*Task description*
Filter these entries down to the lines that hold the word "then", and show each of them.

====

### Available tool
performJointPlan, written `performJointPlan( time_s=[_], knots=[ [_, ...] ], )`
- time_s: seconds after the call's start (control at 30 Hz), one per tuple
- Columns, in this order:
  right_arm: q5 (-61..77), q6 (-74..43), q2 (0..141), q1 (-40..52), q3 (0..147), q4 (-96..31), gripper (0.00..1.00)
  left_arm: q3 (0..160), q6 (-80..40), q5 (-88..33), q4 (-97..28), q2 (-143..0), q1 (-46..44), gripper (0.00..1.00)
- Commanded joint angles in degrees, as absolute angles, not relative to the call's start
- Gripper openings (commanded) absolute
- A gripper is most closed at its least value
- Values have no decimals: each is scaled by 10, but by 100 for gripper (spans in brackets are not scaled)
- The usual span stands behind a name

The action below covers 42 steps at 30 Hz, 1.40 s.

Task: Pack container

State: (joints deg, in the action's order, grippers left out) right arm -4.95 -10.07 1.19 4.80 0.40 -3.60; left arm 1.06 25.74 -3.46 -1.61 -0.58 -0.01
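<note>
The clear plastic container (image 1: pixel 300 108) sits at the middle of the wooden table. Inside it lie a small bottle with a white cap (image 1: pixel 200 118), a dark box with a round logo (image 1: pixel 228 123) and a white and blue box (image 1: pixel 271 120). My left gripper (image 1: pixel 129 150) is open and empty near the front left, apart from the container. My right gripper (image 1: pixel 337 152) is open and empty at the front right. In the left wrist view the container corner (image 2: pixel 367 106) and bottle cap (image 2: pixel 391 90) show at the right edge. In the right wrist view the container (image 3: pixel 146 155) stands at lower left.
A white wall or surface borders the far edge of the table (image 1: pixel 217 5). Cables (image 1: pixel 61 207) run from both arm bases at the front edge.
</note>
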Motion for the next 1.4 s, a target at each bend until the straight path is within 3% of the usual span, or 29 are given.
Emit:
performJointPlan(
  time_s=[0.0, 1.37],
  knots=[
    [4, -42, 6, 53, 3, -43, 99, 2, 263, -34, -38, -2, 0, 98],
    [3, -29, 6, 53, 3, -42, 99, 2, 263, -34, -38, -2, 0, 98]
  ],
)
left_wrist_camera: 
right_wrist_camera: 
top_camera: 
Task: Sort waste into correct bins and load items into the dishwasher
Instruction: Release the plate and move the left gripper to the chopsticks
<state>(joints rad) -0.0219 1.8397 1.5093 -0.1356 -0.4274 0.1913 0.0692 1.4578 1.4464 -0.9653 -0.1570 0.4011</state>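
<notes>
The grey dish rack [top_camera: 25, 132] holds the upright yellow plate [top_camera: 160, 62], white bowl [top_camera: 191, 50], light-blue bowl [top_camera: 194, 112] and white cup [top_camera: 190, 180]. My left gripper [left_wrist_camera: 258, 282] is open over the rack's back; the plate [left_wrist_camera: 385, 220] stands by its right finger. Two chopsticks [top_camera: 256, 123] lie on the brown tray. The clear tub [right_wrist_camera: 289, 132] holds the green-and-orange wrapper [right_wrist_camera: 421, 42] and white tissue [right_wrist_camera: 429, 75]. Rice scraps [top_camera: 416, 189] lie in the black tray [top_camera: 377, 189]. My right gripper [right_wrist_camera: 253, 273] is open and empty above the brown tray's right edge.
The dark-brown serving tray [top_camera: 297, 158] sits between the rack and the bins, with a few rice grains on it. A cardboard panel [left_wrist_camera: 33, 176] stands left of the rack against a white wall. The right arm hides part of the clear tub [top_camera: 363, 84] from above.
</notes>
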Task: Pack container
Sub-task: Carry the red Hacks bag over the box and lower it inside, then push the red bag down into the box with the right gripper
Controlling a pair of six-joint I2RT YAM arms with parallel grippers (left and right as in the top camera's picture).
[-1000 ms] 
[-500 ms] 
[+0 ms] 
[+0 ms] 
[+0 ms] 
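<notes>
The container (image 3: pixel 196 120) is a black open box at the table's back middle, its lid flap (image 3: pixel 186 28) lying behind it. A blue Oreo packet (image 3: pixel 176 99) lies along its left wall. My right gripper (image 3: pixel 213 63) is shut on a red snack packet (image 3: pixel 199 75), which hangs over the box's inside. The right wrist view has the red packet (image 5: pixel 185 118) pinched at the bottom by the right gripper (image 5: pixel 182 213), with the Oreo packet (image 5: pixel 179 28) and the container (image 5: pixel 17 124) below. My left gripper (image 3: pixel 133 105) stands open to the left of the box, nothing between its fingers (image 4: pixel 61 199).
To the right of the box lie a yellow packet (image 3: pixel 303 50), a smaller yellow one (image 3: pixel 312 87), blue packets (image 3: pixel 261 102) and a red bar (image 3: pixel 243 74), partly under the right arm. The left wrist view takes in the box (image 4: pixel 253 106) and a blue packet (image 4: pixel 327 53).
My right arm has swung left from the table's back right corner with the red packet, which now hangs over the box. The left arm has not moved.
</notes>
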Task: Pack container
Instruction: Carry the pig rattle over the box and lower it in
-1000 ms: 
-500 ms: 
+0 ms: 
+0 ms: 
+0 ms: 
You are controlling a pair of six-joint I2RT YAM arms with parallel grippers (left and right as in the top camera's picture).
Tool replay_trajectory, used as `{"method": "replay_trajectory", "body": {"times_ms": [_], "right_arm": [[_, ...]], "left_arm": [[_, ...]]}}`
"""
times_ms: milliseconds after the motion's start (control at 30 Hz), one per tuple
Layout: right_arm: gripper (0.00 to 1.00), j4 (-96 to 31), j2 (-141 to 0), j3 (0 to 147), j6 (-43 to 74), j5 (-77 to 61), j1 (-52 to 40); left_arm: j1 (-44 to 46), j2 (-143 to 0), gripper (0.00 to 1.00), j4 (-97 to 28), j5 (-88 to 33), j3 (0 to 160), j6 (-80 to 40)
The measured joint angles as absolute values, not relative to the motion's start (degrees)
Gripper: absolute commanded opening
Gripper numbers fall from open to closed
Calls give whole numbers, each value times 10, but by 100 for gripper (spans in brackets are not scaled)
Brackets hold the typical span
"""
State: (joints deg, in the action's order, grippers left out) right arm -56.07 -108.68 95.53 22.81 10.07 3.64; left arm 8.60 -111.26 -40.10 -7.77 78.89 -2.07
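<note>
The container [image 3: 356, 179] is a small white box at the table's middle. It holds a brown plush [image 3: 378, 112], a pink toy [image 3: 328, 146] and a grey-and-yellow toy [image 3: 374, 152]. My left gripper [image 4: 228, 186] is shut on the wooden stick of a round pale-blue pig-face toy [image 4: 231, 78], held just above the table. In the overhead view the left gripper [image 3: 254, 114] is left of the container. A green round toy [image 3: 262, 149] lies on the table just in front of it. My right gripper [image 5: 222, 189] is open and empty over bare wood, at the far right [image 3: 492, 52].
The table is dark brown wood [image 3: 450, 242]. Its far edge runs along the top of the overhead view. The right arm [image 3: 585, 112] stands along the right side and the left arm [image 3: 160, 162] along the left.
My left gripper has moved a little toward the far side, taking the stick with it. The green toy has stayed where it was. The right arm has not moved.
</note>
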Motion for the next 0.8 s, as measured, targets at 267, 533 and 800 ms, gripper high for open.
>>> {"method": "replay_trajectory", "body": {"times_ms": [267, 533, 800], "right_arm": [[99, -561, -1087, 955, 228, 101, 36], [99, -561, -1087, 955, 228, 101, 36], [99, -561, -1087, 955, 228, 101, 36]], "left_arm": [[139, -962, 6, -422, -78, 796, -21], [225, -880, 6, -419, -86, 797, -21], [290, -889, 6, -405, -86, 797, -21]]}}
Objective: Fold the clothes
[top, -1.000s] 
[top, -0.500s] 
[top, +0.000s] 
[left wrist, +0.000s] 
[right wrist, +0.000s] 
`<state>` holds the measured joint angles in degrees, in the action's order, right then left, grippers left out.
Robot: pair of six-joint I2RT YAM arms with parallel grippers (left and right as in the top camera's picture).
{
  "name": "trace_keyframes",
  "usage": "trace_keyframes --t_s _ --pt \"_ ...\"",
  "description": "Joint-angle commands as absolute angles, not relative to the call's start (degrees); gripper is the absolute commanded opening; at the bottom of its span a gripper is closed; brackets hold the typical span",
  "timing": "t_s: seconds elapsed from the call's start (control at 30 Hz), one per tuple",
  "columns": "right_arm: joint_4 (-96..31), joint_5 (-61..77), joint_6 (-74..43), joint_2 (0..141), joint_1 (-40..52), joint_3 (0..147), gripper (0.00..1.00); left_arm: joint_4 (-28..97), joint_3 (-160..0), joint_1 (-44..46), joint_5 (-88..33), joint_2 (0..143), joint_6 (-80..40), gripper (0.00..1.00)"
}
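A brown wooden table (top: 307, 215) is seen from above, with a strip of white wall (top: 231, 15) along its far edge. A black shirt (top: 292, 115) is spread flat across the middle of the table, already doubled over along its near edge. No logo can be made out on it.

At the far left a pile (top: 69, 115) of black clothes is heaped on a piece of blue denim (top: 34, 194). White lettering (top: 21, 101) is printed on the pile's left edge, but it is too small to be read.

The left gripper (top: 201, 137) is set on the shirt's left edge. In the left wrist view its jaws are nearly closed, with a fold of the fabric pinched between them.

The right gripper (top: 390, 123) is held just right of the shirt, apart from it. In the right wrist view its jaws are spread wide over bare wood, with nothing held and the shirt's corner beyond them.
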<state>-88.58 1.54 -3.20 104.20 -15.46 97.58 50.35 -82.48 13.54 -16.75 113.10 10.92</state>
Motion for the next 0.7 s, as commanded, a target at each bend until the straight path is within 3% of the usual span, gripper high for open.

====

*Output*
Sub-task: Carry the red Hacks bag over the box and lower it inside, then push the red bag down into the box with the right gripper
`<state>` holds the measured joint angles in degrees, in the action's order, right then left, grippers left out.

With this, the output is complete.